● **TASK DETAILS**:
Please repeat all of the listing exactly.
*** Opening RECORDED DATA ***
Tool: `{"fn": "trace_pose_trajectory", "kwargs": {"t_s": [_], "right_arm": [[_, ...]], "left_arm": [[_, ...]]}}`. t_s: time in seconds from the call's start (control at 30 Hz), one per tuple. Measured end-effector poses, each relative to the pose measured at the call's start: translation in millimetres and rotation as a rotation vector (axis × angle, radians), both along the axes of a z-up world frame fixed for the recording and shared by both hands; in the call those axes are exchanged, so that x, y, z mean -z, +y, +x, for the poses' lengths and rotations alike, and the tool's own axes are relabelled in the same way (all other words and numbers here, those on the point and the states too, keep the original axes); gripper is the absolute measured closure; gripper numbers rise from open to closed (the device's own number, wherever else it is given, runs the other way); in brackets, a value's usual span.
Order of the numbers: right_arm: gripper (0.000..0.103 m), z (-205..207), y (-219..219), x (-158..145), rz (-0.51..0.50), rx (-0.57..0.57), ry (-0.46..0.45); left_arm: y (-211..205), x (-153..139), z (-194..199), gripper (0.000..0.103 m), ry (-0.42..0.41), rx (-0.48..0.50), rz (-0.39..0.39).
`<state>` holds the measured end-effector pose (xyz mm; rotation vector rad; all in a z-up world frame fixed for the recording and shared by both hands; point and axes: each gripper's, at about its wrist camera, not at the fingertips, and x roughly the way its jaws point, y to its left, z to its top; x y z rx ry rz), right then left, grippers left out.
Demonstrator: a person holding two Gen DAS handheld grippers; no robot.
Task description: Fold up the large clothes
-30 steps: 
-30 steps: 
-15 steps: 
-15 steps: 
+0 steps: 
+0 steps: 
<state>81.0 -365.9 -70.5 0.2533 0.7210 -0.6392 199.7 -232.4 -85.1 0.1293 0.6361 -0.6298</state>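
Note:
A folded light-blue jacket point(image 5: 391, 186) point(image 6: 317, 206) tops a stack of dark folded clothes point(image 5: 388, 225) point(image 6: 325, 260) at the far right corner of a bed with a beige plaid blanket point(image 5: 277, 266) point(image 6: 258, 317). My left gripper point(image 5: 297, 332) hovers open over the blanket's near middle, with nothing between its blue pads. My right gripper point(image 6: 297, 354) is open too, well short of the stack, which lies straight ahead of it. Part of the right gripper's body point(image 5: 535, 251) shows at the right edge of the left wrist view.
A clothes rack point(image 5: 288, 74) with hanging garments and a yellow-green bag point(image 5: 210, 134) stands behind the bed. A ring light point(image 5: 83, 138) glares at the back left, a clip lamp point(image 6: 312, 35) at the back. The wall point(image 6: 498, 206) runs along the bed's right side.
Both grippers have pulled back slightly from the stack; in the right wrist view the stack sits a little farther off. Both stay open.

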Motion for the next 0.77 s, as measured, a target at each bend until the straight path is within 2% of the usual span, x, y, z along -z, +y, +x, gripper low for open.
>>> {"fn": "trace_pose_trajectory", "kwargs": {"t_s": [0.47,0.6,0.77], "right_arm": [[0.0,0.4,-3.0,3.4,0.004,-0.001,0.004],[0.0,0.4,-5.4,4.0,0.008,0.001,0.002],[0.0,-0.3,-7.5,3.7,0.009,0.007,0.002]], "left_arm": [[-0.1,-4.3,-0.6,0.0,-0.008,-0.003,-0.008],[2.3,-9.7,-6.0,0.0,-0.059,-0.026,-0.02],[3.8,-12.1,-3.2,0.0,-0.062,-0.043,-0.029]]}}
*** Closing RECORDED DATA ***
● **EXERCISE OUTPUT**:
Tool: `{"fn": "trace_pose_trajectory", "kwargs": {"t_s": [_], "right_arm": [[_, ...]], "left_arm": [[_, ...]]}}`. t_s: time in seconds from the call's start (control at 30 Hz), one per tuple. Measured end-effector poses, each relative to the pose measured at the call's start: translation in millimetres and rotation as a rotation vector (axis × angle, radians), both along the axes of a z-up world frame fixed for the recording and shared by both hands; in the call those axes are exchanged, so that x, y, z mean -z, +y, +x, for the poses' lengths and rotations alike, and the tool's own axes are relabelled in the same way (all other words and numbers here, those on the point and the states too, keep the original axes); gripper is the absolute measured closure; gripper numbers rise from open to closed (the device's own number, wherever else it is given, runs the other way); in brackets, a value's usual span.
Order of the numbers: right_arm: gripper (0.000..0.103 m), z (-205..207), y (-219..219), x (-158..145), rz (-0.51..0.50), rx (-0.57..0.57), ry (-0.46..0.45); left_arm: y (-211..205), x (-153..139), z (-194..199), gripper (0.000..0.103 m), ry (-0.42..0.41), rx (-0.48..0.50), rz (-0.39..0.39).
`<state>` holds the measured end-effector pose (xyz mm; rotation vector rad; all in a z-up world frame fixed for the recording and shared by both hands; point and axes: each gripper's, at about its wrist camera, not at the fingertips, and x roughly the way its jaws point, y to its left, z to its top; x y z rx ry rz), right then left, grippers left out.
Demonstrator: a person holding two Gen DAS handheld grippers; no robot.
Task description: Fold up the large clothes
-30 steps: 
-30 steps: 
-15 steps: 
-15 steps: 
+0 steps: 
+0 steps: 
<state>81.0 -365.9 -70.5 0.2533 0.7210 -0.6392 199.7 -232.4 -85.1 0.1293 0.6361 -0.6298</state>
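Note:
A folded light-blue jacket point(image 5: 391, 186) point(image 6: 317, 206) tops a stack of dark folded clothes point(image 5: 388, 225) point(image 6: 325, 260) at the far right corner of a bed with a beige plaid blanket point(image 5: 277, 266) point(image 6: 258, 317). My left gripper point(image 5: 297, 332) hovers open over the blanket's near middle, with nothing between its blue pads. My right gripper point(image 6: 297, 354) is open too, well short of the stack, which lies straight ahead of it. Part of the right gripper's body point(image 5: 535, 251) shows at the right edge of the left wrist view.
A clothes rack point(image 5: 288, 74) with hanging garments and a yellow-green bag point(image 5: 210, 134) stands behind the bed. A ring light point(image 5: 83, 138) glares at the back left, a clip lamp point(image 6: 312, 35) at the back. The wall point(image 6: 498, 206) runs along the bed's right side.
Both grippers have pulled back slightly from the stack; in the right wrist view the stack sits a little farther off. Both stay open.
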
Motion for the next 0.77 s, as measured, a target at each bend until the straight path is within 2% of the usual span, x, y, z along -z, +y, +x, gripper low for open.
>>> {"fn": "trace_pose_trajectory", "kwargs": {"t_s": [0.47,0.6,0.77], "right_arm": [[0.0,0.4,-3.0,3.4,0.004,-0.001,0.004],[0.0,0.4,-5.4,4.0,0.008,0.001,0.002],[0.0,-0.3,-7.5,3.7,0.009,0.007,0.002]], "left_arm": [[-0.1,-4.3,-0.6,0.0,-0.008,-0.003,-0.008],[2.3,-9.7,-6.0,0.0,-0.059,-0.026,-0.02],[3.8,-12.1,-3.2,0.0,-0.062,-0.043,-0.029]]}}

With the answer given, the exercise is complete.